Traceback (most recent call last):
File “/opt/cryosparc/cryosparc_worker/cryosparc_compute/jobs/runcommon.py”, line 2306, in run_with_except_hook
run_old(*args, **kw)
File “/opt/cryosparc/cryosparc_worker/deps/anaconda/envs/cryosparc_worker_env/lib/python3.10/threading.py”, line 953, in run
self._target(*self._args, **self._kwargs)
File “cryosparc_master/cryosparc_compute/engine/newengine.py”, line 2730, in cryosparc_master.cryosparc_compute.engine.newengine.process.work
File “cryosparc_master/cryosparc_compute/engine/newengine.py”, line 2808, in cryosparc_master.cryosparc_compute.engine.newengine.process.work
File “cryosparc_master/cryosparc_compute/engine/newengine.py”, line 1399, in cryosparc_master.cryosparc_compute.engine.newengine.EngineThread.compute_resid_pow
File “cryosparc_master/cryosparc_compute/gpu/gpucore.py”, line 382, in cryosparc_master.cryosparc_compute.gpu.gpucore.EngineBaseThread.ensure_allocated
File “/opt/cryosparc/cryosparc_worker/deps/anaconda/envs/cryosparc_worker_env/lib/python3.10/site-packages/numba/cuda/cudadrv/devices.py”, line 232, in _require_cuda_context
return fn(*args, **kws)
File “/opt/cryosparc/cryosparc_worker/deps/anaconda/envs/cryosparc_worker_env/lib/python3.10/site-packages/numba/cuda/api.py”, line 189, in pinned_array
buffer = current_context().memhostalloc(bytesize)
File “/opt/cryosparc/cryosparc_worker/deps/anaconda/envs/cryosparc_worker_env/lib/python3.10/site-packages/numba/cuda/cudadrv/driver.py”, line 1378, in memhostalloc
return self.memory_manager.memhostalloc(bytesize, mapped, portable, wc)
File “/opt/cryosparc/cryosparc_worker/deps/anaconda/envs/cryosparc_worker_env/lib/python3.10/site-packages/numba/cuda/cudadrv/driver.py”, line 889, in memhostalloc
pointer = allocator()
File “/opt/cryosparc/cryosparc_worker/deps/anaconda/envs/cryosparc_worker_env/lib/python3.10/site-packages/numba/cuda/cudadrv/driver.py”, line 884, in allocator
return driver.cuMemHostAlloc(size, flags)
File “/opt/cryosparc/cryosparc_worker/deps/anaconda/envs/cryosparc_worker_env/lib/python3.10/site-packages/numba/cuda/cudadrv/driver.py”, line 348, in safe_cuda_api_call
return self._check_cuda_python_error(fname, libfn(*args))
File “/opt/cryosparc/cryosparc_worker/deps/anaconda/envs/cryosparc_worker_env/lib/python3.10/site-packages/numba/cuda/cudadrv/driver.py”, line 408, in _check_cuda_python_error
raise CudaAPIError(retcode, msg)
numba.cuda.cudadrv.driver.CudaAPIError: [CUresult.CUDA_ERROR_INVALID_VALUE] Call to cuMemHostAlloc results in CUDA_ERROR_INVALID_VALUE

Do you experience this?
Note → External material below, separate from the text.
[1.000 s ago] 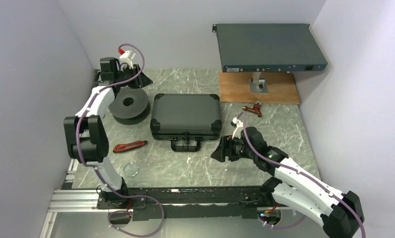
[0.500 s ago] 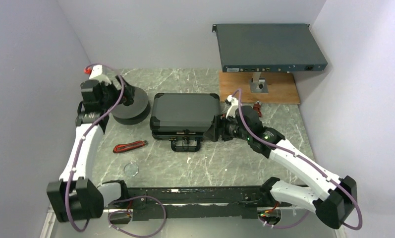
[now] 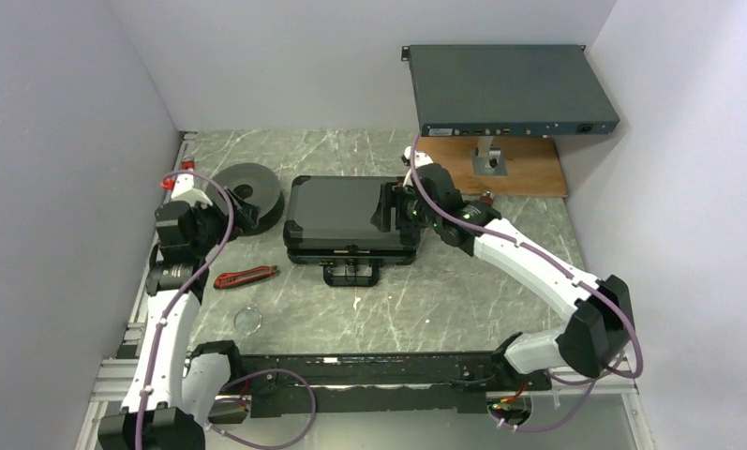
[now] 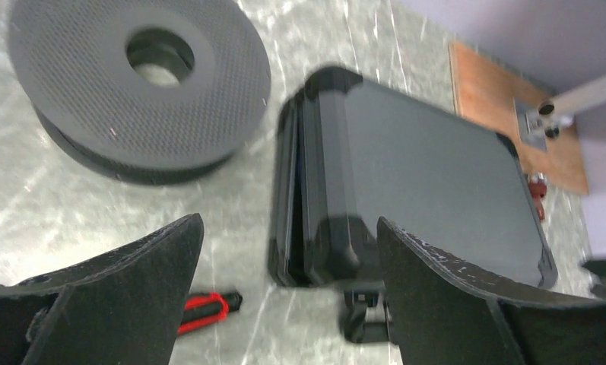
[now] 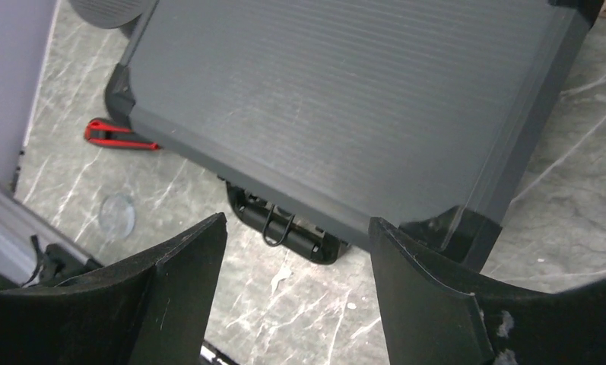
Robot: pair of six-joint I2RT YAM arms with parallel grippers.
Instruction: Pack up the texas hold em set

I’m running the latest nvidia driver “NVIDIA-SMI 570.158.01” and a RTX5070+RTX5090. The job starts and after some K particles, the error occurs.

Best,

Stefan

I will let you know when I get there. I have a machine with 1x5090 and I am doing motion correction currently. That is running smoothly, 6k movies corrected so far in 24 hours.

I found that 2D classification with a smaller box size (380 binned to 128) runs on the 5070 but the 5090 gives the error. I get the same error on the 5070 with a bigger boxsize (380 binned to 256).

Oh 6k movies in 24h seems not so fast actually. Do you have a reference of the same dataset?

Lg,
Stefan

I do, and you can help me check my math. I processed 550 of these same movies on a machine with 2x Titan X Pascal. They have 12 GB of VRAM and 480.4 GB/sec bandwidth. It took 3 hours and 9 minutes to finish, so that’s 2.91 micrographs/minute. On the 5090, so far 7520 movies have been processed in 25 hours and 48 minutes. The 5090 has 32 GB of VRAM and 1790 GB/sec bandwidth. That is 4.85 micrographs/minute.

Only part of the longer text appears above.